Tique of the Week: UT’s Harry Ransom Center displays world’s first photo

Behind the confines of the Harry Ransom Center doors at the University of Texas lays a black and white image for all to ponder. This image is the first photograph ever taken.

Before any photographic achievements had been made in the early 1800s, Joseph Nicèphore Nièpce, a young middle class scientist at his upper work-study in the Saint-Loup-Varennes country house in eastern France,  had discovered heliography – sun drawing – or, in better terms, photography by nature.

Instead of the negative film we use today, Nièpce used the surface of a pewter plate, coated it with bitumen of Judea (an alternate of asphalt), opened the lenses to his camera obscura and left his apparatus for approximately eight hours exposed to light from his window.

The aftereffect produced a hidden image of his window after the plate was removed. Nièpce furnished his image to be visible by washing it with a solution of oil of lavender and white petroleum, which decomposed the bitumen that wasn’t hardened by the exposure of light to leave a permanent direct positive photograph.

Although hard to see, the photograph depicts the view from Nièpce’s upper study window of the outbuildings, court yard, trees and landscape.

In 1827, Nièpce was travelling back from England and left the artifact in the  hands of his host, Frances Bauer, a British botanist and artist. Bauer recorded the inventor’s work on paper and placed it beneath the precious plate.

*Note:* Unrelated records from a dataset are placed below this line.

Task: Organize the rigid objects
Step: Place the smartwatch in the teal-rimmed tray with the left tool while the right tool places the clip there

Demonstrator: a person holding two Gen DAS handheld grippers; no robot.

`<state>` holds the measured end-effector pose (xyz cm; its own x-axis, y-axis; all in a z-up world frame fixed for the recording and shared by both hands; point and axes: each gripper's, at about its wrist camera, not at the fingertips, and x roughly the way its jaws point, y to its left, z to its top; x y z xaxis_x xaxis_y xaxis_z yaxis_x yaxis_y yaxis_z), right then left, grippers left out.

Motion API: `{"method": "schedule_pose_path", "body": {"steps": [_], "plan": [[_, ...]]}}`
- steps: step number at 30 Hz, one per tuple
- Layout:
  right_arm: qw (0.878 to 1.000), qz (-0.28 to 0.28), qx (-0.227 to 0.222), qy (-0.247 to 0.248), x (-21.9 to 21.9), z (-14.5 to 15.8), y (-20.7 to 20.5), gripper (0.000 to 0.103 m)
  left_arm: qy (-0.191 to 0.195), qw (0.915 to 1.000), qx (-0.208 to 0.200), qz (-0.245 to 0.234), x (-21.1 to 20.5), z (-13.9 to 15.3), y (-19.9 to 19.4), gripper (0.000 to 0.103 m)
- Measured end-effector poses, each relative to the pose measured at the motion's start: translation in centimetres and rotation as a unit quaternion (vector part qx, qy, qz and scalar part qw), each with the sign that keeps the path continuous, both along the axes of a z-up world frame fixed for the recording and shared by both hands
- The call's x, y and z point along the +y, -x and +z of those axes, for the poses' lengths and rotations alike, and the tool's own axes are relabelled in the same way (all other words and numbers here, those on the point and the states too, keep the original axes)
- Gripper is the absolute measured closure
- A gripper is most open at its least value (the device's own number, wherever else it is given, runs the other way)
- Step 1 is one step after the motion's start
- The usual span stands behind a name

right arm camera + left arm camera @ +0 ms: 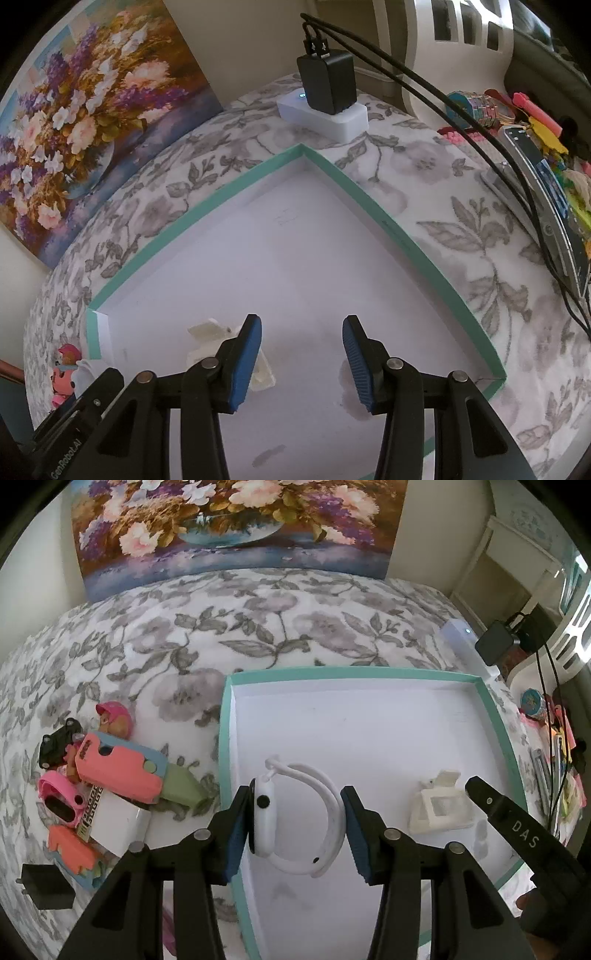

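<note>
Left wrist view is showing your left gripper [295, 827] squeezing the white watch [291, 812] between its blue pads, hanging just over the floor of the teal box [369, 672], so you are wanting to go down slowly and let go only when the watch is sitting flat. Your right gripper [302, 363] is hanging over the same box with its jaws apart and nothing between them, right beside the little white stand [229, 354]; you are doing well if you are keeping it from bumping that stand
</note>
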<state>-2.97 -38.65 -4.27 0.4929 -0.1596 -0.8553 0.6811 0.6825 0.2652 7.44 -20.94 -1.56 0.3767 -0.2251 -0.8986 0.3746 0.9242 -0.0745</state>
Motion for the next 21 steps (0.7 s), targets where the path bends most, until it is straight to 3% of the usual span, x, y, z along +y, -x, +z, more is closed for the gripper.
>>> {"method": "schedule_pose_path", "body": {"steps": [5, 11, 14, 15, 16, 17, 21], "plan": [[1.0, 0.006, 0.0, 0.005, 0.3, 0.3, 0.0, 0.054, -0.001, 1.0, -0.007, 0.0, 0.1, 0.3, 0.3, 0.036], [1.0, 0.021, -0.002, 0.016, 0.8, 0.9, -0.1, 0.053, 0.005, 0.9998, -0.015, 0.011, 0.8, 1.3, 0.4, 0.035], [0.999, 0.033, 0.006, 0.033, 1.3, 1.1, -0.4, 0.045, 0.009, 0.9993, -0.017, 0.032, 2.1, 1.9, 0.1, 0.032], [0.998, 0.039, 0.009, 0.039, 1.6, 1.2, -0.5, 0.041, 0.01, 0.999, -0.017, 0.039, 2.6, 2.0, 0.0, 0.027], [0.998, 0.043, 0.012, 0.044, 1.8, 1.2, -0.6, 0.04, 0.011, 0.9986, -0.018, 0.048, 3.1, 2.2, -0.2, 0.013], [0.997, 0.049, 0.015, 0.05, 2.1, 1.2, -0.7, 0.038, 0.012, 0.9981, -0.02, 0.057, 3.6, 2.3, -0.3, 0.01], [0.995, 0.069, 0.023, 0.063, 3.2, 1.2, -0.9, 0.033, 0.006, 0.9957, -0.025, 0.089, 5.7, 2.8, -0.8, 0.01]]}}
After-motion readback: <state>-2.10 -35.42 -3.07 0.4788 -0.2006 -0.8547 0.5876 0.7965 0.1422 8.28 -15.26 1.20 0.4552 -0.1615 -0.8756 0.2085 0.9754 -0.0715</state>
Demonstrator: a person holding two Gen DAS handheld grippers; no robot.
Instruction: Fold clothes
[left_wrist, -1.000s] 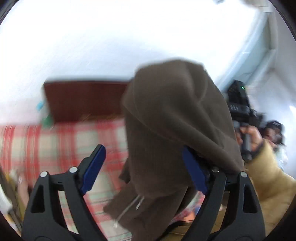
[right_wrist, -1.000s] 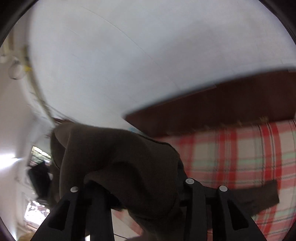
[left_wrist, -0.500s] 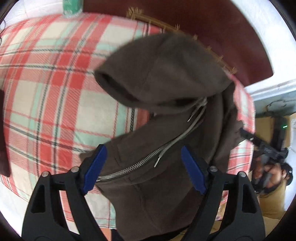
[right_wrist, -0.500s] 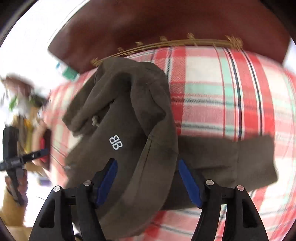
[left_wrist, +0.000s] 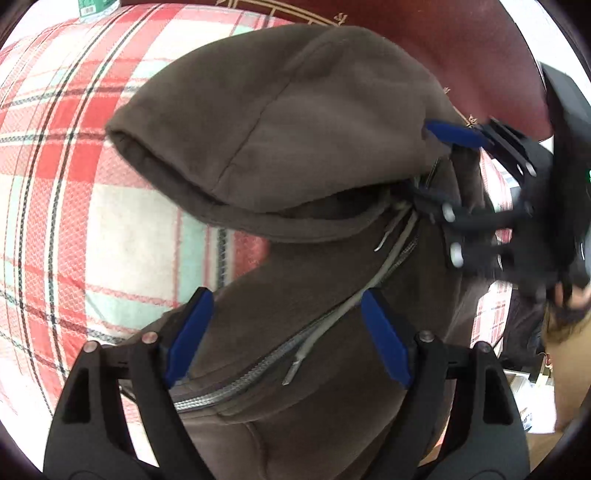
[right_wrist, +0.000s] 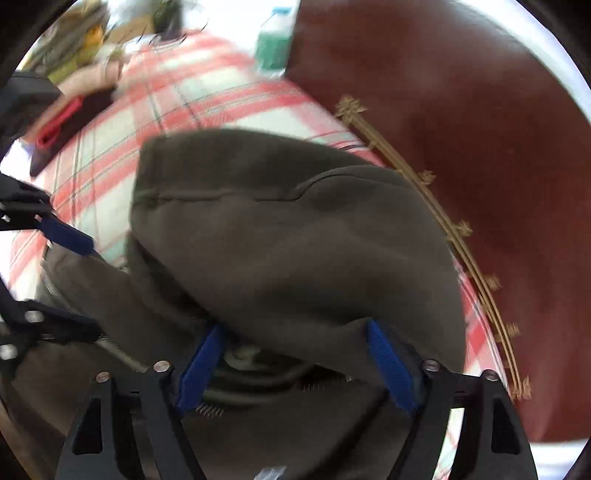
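A red, white and mint plaid blanket (left_wrist: 66, 206) fills the left of the frame. A dark reddish-brown headboard (right_wrist: 461, 155) with gold trim (right_wrist: 458, 236) curves along the right. A green bottle (right_wrist: 275, 44) stands at top centre.

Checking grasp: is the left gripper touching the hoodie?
Cannot tell. In the left wrist view the hoodie fills the open left gripper, but no contact shows.

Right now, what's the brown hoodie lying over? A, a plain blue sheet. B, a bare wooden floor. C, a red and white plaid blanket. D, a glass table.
C: the brown hoodie lies over a red and white plaid blanket, whose checks show beside and beyond the hood in both wrist views.
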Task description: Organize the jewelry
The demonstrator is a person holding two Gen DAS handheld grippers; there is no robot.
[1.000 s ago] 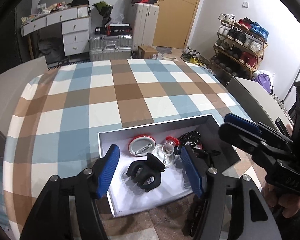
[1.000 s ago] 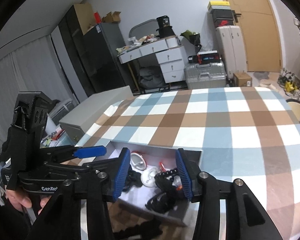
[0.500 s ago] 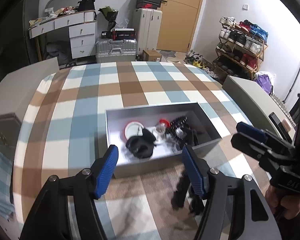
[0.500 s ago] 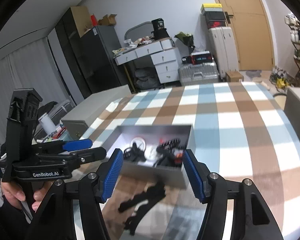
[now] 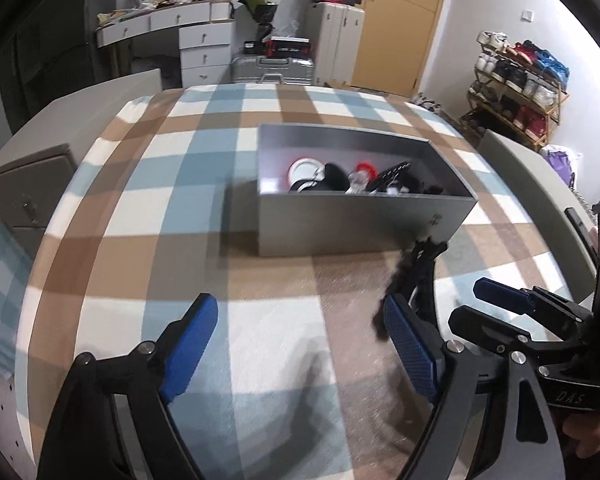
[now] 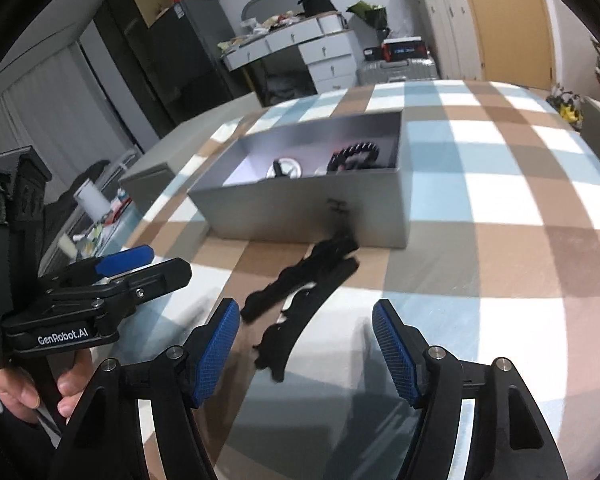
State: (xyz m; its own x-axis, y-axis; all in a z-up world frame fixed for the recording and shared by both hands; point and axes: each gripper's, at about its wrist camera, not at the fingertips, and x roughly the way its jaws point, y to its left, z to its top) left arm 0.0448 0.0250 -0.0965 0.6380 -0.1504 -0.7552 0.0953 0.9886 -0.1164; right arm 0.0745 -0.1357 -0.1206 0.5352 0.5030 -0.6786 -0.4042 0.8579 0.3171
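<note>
A grey open box (image 5: 356,224) (image 6: 300,208) stands on the checked tablecloth. It holds a round white and red piece (image 5: 304,168), a black beaded bracelet (image 6: 354,154) and other small dark items. A long black hair clip (image 6: 300,300) (image 5: 414,276) lies on the cloth just in front of the box. My left gripper (image 5: 300,344) is open and empty, well short of the box. My right gripper (image 6: 306,344) is open and empty, with the clip lying just beyond its fingertips.
The table with the blue, brown and white cloth (image 5: 180,184) ends at a rounded edge near me. Grey cabinets (image 5: 28,184) stand to the left, and a grey unit (image 5: 540,184) to the right. A desk, suitcases and a shoe rack stand farther back.
Both grippers have pulled back and away from the box, which now looks smaller and farther off. The black hair clip in front of the box has come into view.
</note>
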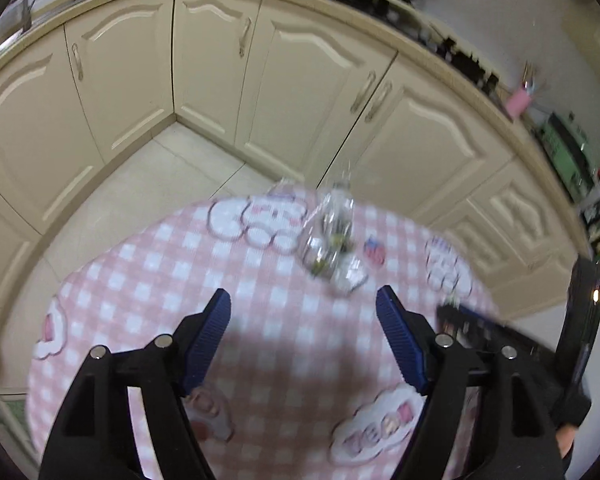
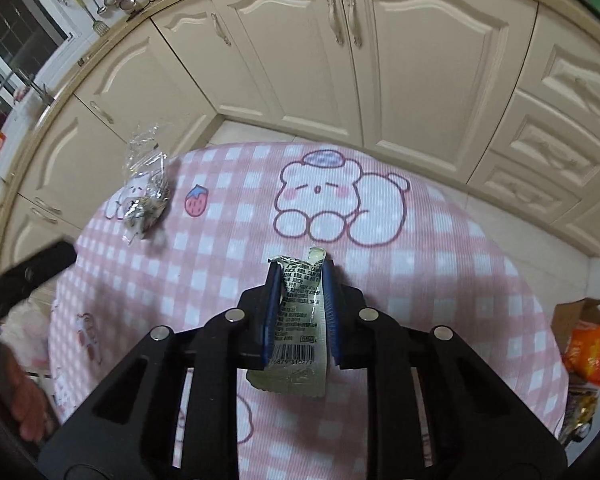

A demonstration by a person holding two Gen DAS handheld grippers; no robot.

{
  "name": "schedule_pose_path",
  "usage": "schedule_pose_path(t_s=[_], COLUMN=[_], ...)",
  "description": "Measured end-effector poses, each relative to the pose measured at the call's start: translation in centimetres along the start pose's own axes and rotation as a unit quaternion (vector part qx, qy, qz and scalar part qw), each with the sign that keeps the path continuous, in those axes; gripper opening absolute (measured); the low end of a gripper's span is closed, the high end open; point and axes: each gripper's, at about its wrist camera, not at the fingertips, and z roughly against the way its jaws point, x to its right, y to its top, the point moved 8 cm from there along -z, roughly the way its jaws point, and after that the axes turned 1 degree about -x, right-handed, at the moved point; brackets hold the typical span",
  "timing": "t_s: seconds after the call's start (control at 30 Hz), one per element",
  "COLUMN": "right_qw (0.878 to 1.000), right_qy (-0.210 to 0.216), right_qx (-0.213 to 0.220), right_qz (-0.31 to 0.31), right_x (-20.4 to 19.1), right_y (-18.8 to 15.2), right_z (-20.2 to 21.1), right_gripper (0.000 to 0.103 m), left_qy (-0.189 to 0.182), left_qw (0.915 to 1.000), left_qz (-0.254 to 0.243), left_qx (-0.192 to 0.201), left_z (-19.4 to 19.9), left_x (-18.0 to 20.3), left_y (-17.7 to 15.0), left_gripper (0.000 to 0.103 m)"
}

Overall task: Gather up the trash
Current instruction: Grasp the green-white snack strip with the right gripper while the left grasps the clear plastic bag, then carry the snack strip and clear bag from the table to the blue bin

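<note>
Two hand-held grippers are shown above a round table (image 2: 460, 240) covered with a pink checked cloth printed with cartoon bears, set in a kitchen corner lined with cream cabinets (image 1: 312, 88). In the right wrist view, the right gripper (image 2: 300, 280) is seen pressed together on a flattened silver wrapper (image 2: 298, 320); the wrapper, printed with small text and a barcode, is pinched between the two blue pads (image 2: 274, 300), its upper edge protruding past the fingertips and its lower end hanging toward the camera. In the left wrist view, the left gripper (image 1: 304, 300) is held with its blue fingers (image 1: 208, 340) spread wide, nothing lying between them, above the bare cloth. A crumpled clear plastic wrapper (image 1: 332, 236) is seen resting on the cloth beyond the left fingertips, apart from them, beside a small strawberry print (image 1: 375, 251); the same wrapper (image 2: 146, 196) appears at the table's far left edge in the right wrist view. The left view is blurred, so finer detail of this wrapper cannot be made out. Part of the right gripper's black body (image 1: 492, 332) is visible at the right of the left view. Orange packaging (image 2: 592, 352) in a cardboard box is visible off the table at the right edge of the right view.
</note>
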Motion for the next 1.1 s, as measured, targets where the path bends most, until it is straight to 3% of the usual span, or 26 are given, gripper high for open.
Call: schedule_pose_path(t_s=[0.23, 0.3, 0.43, 0.7, 0.87, 1.1], right_qw=[1.000, 0.999, 0.999, 0.996, 0.992, 0.982], right_qy=[0.013, 0.008, 0.011, 0.011, -0.006, -0.031], right_qx=[0.029, 0.036, 0.046, 0.068, 0.077, 0.097], right_qz=[-0.001, 0.000, -0.008, -0.052, -0.100, -0.160], right_x=[0.4, 0.9, 2.3, 6.9, 12.1, 19.1], right_y=[1.7, 1.6, 1.1, -3.1, -7.5, -14.2], right_z=[2.0, 2.8, 4.3, 8.6, 11.6, 16.6], right_gripper=[0.021, 0.021, 0.021, 0.021, 0.021, 0.021], left_qy=[0.072, 0.135, 0.103, 0.090, 0.064, 0.026], left_qw=[0.9963, 0.9888, 0.9914, 0.9855, 0.9791, 0.9625], left_qz=[-0.025, -0.063, -0.079, -0.143, -0.192, -0.269], left_qx=[-0.040, -0.007, -0.016, 0.022, 0.024, 0.018], left_z=[-6.9, -7.2, -6.3, -1.0, 1.0, 3.2], left_x=[1.0, 1.2, 2.3, 7.3, 12.9, 22.8], left_y=[1.7, 2.0, 0.6, -4.0, -8.3, -15.1], left_gripper=[0.072, 0.043, 0.042, 0.042, 0.042, 0.042])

In 1829,  Nièpce sustained a friendship with a French artist, Louis Jacques Mandè Daguerre and shortly after, with little works done, died in 1833.

In 1898, the artifact had its first exhibition. It was then lost until 1952 when photohistorian Helmut Gernsheim rediscovered it.

Gernsheim placed the piece in his collection until Harry Ransom purchased it for UT in 1963.

The artifact is the world’s earliest known, permanent photograph from nature and has been the cornerstone for all of photography today.